EU drug regulator starts reviewing new coronavirus vaccine

THE HAGUE, Netherlands (AP) — The European Union drug regulator said Thursday it has started a rolling review of a new coronavirus vaccine made by French startup Valneva, the first step toward giving the vaccine the green light to be used in the 27-nation EU.

Approval by the European Medicines Agency would add another vaccine to the EU’s armory against COVID-19 as the bloc ramps up administering booster shots and some countries are preparing to deliver shots of Pfizer’s vaccine to children ages 5 to 11.

Last month, the EU’s executive commission approved a contract with Valneva for member nations to buy almost 27 million doses in 2022. The contract also included the possibility to adapt the vaccine to new variants of the coronavirus and to purchase up to 33 million more doses in 2023.

A rolling review is an accelerated way of assessing new drugs that allows European Medicine Agency experts to look at data from ongoing studies as they become available.
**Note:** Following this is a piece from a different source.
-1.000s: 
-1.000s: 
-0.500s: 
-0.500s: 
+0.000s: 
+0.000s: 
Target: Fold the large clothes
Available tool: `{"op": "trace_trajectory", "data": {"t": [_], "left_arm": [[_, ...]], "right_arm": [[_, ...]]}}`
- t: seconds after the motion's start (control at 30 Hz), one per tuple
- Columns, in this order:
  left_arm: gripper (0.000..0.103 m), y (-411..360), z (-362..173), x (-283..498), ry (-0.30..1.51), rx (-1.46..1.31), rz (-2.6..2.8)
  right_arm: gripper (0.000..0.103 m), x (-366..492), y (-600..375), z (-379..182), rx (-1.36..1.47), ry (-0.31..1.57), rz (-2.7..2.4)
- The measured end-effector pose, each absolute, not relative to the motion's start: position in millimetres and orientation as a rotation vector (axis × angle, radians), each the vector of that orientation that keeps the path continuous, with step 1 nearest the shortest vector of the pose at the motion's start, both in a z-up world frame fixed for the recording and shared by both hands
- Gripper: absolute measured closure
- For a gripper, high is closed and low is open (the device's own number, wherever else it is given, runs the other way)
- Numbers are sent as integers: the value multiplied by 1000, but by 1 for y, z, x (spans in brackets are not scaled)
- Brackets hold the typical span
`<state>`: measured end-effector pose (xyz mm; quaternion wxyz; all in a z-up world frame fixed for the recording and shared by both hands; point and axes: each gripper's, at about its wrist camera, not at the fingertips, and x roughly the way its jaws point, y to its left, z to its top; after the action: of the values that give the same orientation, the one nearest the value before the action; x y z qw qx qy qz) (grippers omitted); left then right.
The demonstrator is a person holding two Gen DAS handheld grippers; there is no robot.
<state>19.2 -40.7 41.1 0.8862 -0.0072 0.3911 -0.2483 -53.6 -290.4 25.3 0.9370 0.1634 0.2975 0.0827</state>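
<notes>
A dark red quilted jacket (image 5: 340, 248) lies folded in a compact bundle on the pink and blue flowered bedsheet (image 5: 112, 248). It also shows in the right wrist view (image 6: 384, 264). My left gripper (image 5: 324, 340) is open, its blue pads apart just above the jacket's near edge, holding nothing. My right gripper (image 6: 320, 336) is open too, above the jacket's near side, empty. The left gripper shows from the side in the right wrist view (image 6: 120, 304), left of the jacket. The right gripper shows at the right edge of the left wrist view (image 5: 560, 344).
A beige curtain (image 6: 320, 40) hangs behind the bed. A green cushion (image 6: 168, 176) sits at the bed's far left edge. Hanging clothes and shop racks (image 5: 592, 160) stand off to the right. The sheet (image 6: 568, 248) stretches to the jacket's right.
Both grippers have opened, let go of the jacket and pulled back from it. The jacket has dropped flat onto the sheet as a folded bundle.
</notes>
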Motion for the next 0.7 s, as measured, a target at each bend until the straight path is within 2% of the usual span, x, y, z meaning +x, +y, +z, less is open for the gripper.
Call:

Once sufficient data is available, the company can submit a formal application for EMA marketing authorization.

The Amsterdam-based agency did not give a time frame for possible approval of the Valneva vaccine.

In September, the U.K. government canceled an agreement with Valneva, partly because it was clear the company’s COVID-19 vaccine wouldn’t be approved by British regulators, the U.K. health secretary said.

The EMA is now carrying out rolling reviews of four COVID-19 vaccines, including Russia’s Sputnik shot and China’s Sinovac.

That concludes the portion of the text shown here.